Dass die Linke gegen den Gesetzesentwurf stimmt, hängt aber nicht mit einem Abwehrkampf zugunsten der Kernenergie zusammen. Vielmehr möchte die Linkspartei einen eigenen Entwurf durchdrücken, der den Atomausstieg im Grundgesetz festschreibt. Heißt: den Linken geht selbst der Koalitionsvorschlag nicht weit genug. Insofern beläuft sich die Zahl derjenigen, die an diesem Tag für ein Weiterlaufen der Kraftwerke einsetzen, auf 9 Abgeordnete. Es sind:
Marco Bülow (SPD)
Gitta Connemann (Union)
Frank Hofmann (SPD)
Rolf Koschorrek (Union)
Franz Obermeier (Union)
Michael Paul (Union)
Frank Schäffler (FDP)
Rainer Stinner (Union)
Arnold Vaatz (Union)
Weitere 8 Abgeordnete enthalten sich, weitere 20 geben ihre Stimme nicht ab. Damit stimmen 513 Abgeordnete für den Gesetzentwurf, der die stufenweise Abschaltung sämtlicher Kernkraftwerke bis zum 31. 12. 2022 vorsieht. Dabei dürfen auch die Enthaltungen nicht durchweg als Unentschiedenheit oder leiser Protest verstanden werden. Vorzeigegrüne wie Hans-Christian Ströbele und Monika Lazar dürften damit eher signalisiert haben, dass ihnen der Ausstieg nicht schnell genug voranging. Eher kann man dies noch von den nicht anwesenden Abgeordneten vermuten. Darunter sind auch prominente Namen wie Peter Gauweiler, Michael Glos und Kristina Schröder.
Das sollte aber nicht über die Prominenz aufseiten von CDU/CSU und FDP täuschen, die damals für das Ende der Kernkraft votierten, heute dagegen so tun, als handele es sich um ein grünes Projekt, das man im letzten Moment aufhalten müsse. Dass Merkel-Vertraute wie Peter Altmaier, Helge Braun, Ursula von der Leyen oder Norbert Röttgen dafür stimmten, dürfte weniger verwundern. Doch zu den Ja-Sagern zählten auch Personen wie Wolfgang Bosbach, Hans-Peter Friedrich, Hermann Gröhe, Philipp Mißfelder und Erika Steinbach, die sonst als Querdenker der eigenen Fraktion galten.
Arnold Vaatz war damals dabei. Er war einer der fünf Abgeordneten der CDU/CSU-Fraktion, die an diesem Tag gegen das Gesetz stimmten. TE fragt ihn nach den Erfahrungen dieses Tages. Fühlte er sich isoliert? Das sei ihm gleichgültig gewesen, er sei es gewohnt, isoliert zu sein – während die anderen mit den grünen Wölfen heulten. „Einige haben uns damals ausgelacht, andere haben uns den Vogel gezeigt!“, ruft er in Erinnerung. Dabei hatte er der Fraktion vorher deutlich erklärt, dass eine solche Entscheidung den Wirtschaftsstandort Deutschland maßgeblich gefährden würde. Einer der Anführer der Anti-Atom-Bewegung innerhalb der Union sei damals Norbert Röttgen gewesen, „Muttis Klügster“.
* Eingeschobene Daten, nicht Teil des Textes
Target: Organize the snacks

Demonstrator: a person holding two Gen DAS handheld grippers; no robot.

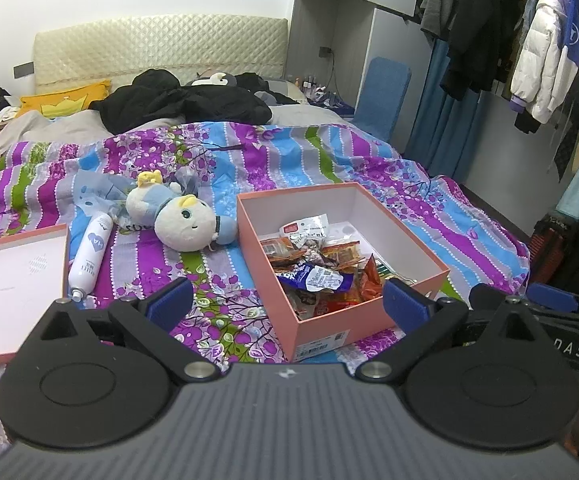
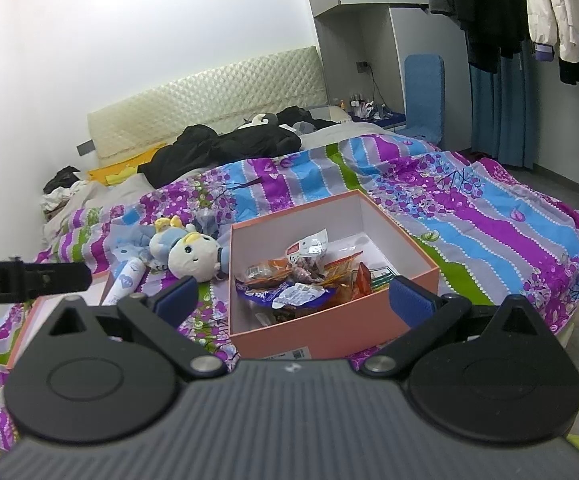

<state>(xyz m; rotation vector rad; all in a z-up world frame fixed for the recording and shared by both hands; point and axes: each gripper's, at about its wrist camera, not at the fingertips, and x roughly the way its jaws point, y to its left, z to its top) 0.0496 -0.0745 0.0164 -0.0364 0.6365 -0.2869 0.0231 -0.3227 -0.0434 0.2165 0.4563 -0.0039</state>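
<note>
Bedroom scene: a bed is covered by a purple, blue and green floral quilt [image 1: 273, 152], with clothes hung along the right wall. An open pink box [image 1: 329, 320] is set on the quilt, and a heap of snack packets [image 1: 317, 264] is seen inside it. Its lid [image 1: 13, 280] is laid well to the left, a white spray can [image 1: 89, 254] beside it and a plush toy [image 1: 177, 216] near the box. Left gripper [image 1: 287, 304] and right gripper [image 2: 293, 300] are both spread wide, nothing held, above the near edge of the box.
</note>
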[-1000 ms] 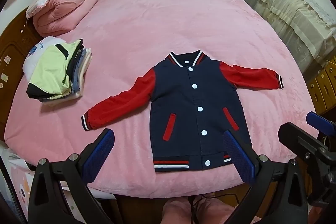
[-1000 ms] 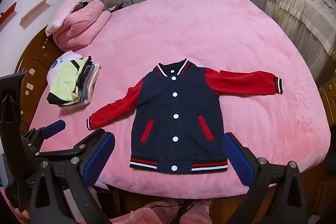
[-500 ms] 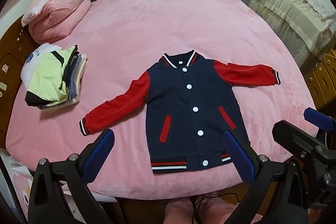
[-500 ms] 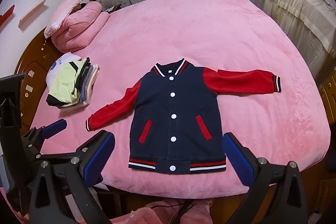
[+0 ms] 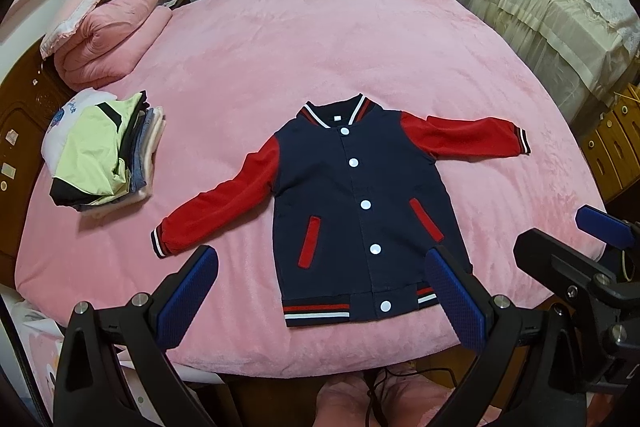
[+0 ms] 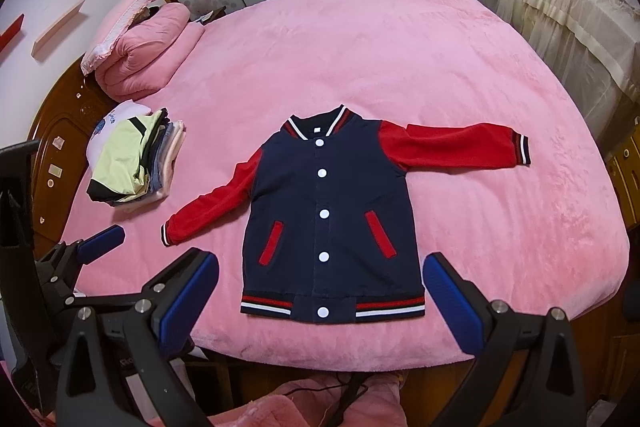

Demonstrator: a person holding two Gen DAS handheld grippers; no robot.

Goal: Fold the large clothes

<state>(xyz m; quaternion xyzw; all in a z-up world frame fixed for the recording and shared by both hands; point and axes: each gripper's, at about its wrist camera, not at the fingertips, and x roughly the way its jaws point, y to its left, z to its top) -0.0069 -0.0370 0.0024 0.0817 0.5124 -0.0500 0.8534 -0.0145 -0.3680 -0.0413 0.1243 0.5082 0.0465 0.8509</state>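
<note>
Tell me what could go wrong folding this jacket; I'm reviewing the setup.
The navy snap-front jacket with red sleeves lies with its striped hem near the edge of the pink plush bed cover, so a tug may slide it off. Its left-side sleeve reaches toward the stack of folded clothes; a wide sweep could topple that.

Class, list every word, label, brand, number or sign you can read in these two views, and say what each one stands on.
No text can be read.
Blue print on the white garment in the pile of folded clothes: too small and blurred.
Pale stickers on the wooden headboard: nothing legible.
Jacket: no lettering shows, only plain white snaps.
</note>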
Und wie war es hinter verschlossener Türe? Da gaben ihm dann einige Recht, so Vaatz. Aber nach außen hin hielt man sich bedeckt. Anlass für die Wende sei keine tiefere Überzeugung gewesen, sondern Merkels Taktiererei vor der Wahl in Baden-Württemberg. Der Ausstieg hatte keine sachliche Grundlage, sondern eine politische. Heute beurteilt Vaatz den Vorgang nicht nur energiepolitisch. Der Ausstieg aus der Atomkraft habe zur Abhängigkeit von russischem Gas geführt. Man habe Moskau damit den Eindruck vermittelt, im Falle eines Konflikts müsse Deutschland schon allein deshalb stillhalten. Die deutsche Energiepolitik habe Russland ermutigt. Der Krieg in der Ukraine sei damit auch eine Folge des deutschen Atomausstiegs.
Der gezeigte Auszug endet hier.